Sometimes it feels like certain words of praise are nice ways of saying, “ you’re insane, out of your mind, and in fact, making a life-ruining mistake.”
A friend of mine made the decision a few years ago to shift her ambition away from Head of School to a post as head of home. Her brave act to primarily raise her children in their formative years came with social, financial, and psychological costs. I watched her yo-yo with emotions of joy and agony in doing what she believed to be right. She experienced social isolation, some loss of identity, and doubts of the impact she was having, particularly when the fruit of her labor was not often ripe or sweet. When her former peers were posting their adventures for the ‘gram, she was dutifully teaching children how to read and potty properly. Her reality was #notforthegram.
I looked on with amazement the courage it took for my friend to persevere in her conviction of how to spend her life's fuel. My desire to be liked and take those girl trips that we post for our due in likes far outweighed my courage to do the same. The thought of an investment with an unknown return, maturing decades in the future, seemed too unwieldy.
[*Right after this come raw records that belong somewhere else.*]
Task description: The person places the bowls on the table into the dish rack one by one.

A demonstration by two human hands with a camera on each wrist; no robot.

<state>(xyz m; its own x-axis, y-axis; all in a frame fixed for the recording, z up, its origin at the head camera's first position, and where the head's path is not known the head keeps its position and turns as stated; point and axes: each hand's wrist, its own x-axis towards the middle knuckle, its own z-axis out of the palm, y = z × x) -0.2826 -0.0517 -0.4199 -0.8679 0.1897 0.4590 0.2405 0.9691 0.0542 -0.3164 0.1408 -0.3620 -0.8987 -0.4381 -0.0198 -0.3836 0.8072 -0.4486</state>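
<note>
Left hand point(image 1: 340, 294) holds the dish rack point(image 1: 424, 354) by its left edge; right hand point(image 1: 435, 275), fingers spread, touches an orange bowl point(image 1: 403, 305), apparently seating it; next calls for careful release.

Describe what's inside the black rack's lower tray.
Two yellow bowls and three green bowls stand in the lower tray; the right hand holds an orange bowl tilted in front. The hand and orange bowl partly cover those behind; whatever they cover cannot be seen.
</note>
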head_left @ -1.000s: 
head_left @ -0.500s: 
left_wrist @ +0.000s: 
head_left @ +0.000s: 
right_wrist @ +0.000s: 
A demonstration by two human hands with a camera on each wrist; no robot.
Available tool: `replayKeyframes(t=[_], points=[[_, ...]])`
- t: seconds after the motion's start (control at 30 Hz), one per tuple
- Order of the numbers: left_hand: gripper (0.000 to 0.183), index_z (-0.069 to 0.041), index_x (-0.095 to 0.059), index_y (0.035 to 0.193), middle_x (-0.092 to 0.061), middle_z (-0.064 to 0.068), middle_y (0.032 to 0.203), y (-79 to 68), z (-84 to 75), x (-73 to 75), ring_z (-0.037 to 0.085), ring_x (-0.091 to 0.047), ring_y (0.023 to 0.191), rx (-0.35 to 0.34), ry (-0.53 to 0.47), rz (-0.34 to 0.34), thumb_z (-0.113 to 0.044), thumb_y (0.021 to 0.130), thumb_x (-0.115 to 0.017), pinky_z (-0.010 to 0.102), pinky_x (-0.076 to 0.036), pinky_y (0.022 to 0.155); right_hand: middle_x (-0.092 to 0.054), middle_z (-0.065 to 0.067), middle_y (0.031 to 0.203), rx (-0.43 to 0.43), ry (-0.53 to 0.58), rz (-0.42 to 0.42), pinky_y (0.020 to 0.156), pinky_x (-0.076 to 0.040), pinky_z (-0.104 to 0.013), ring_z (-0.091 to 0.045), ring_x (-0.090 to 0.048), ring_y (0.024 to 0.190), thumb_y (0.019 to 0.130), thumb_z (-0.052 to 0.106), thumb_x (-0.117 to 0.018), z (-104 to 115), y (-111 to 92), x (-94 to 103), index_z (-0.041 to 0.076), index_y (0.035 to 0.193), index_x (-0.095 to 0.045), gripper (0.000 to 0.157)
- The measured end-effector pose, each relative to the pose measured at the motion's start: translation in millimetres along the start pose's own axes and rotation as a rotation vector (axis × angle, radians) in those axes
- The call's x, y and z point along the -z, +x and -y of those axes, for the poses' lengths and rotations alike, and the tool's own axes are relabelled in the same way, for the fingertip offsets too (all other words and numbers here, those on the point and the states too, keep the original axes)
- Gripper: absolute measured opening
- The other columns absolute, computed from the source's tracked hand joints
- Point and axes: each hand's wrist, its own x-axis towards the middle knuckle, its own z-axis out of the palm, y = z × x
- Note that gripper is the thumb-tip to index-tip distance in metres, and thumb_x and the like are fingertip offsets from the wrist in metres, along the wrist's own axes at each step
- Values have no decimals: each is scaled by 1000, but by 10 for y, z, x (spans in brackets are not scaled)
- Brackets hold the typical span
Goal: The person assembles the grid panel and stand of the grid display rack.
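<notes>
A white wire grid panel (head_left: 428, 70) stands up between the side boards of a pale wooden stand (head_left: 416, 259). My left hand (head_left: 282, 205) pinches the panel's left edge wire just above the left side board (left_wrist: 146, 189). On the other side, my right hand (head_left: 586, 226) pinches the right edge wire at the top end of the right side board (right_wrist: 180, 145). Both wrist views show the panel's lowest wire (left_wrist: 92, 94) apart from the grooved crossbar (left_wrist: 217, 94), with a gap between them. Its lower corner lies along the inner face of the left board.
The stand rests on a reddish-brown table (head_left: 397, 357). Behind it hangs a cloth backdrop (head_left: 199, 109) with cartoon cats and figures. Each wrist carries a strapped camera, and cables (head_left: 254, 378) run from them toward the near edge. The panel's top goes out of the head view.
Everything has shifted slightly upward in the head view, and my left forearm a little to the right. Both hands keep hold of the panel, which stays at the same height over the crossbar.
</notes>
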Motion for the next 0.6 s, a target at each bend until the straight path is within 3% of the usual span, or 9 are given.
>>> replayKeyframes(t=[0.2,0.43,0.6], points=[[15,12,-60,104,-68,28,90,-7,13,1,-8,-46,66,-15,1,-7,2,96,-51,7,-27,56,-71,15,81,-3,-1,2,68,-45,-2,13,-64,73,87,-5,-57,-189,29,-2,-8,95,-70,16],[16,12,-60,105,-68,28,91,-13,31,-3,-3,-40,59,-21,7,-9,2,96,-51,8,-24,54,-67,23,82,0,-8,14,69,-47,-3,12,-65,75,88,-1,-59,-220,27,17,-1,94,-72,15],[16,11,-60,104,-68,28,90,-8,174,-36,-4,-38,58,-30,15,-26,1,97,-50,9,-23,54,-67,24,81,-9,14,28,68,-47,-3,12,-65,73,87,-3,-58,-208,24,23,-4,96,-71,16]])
Society is kind to the accomplished, not always to the ones becoming.
Ahead of the summer, I came to the realization that I could no longer juggle all the balls in my care. I turned down a job offer and later followed by reducing my work responsibilities indefinitely — I wanted to lean into the belief that mothering is a noble (yet challenging) service deserving of an upgrade from performative camaraderie…the gatherings on group chats and online forums commiserating about parents, and mothers in particular, existing in the same ocean of yuck while rowing our individual boats in evaporating waters. I, too, sought to be there more for my children, yet found myself hiding from the work that came with it and at times with shame from the people who provided me opportunities to row their boats. In my pursuit of conviction, I’d hedge courage with side hustles and avoid questioners asking, “what do you do, now?”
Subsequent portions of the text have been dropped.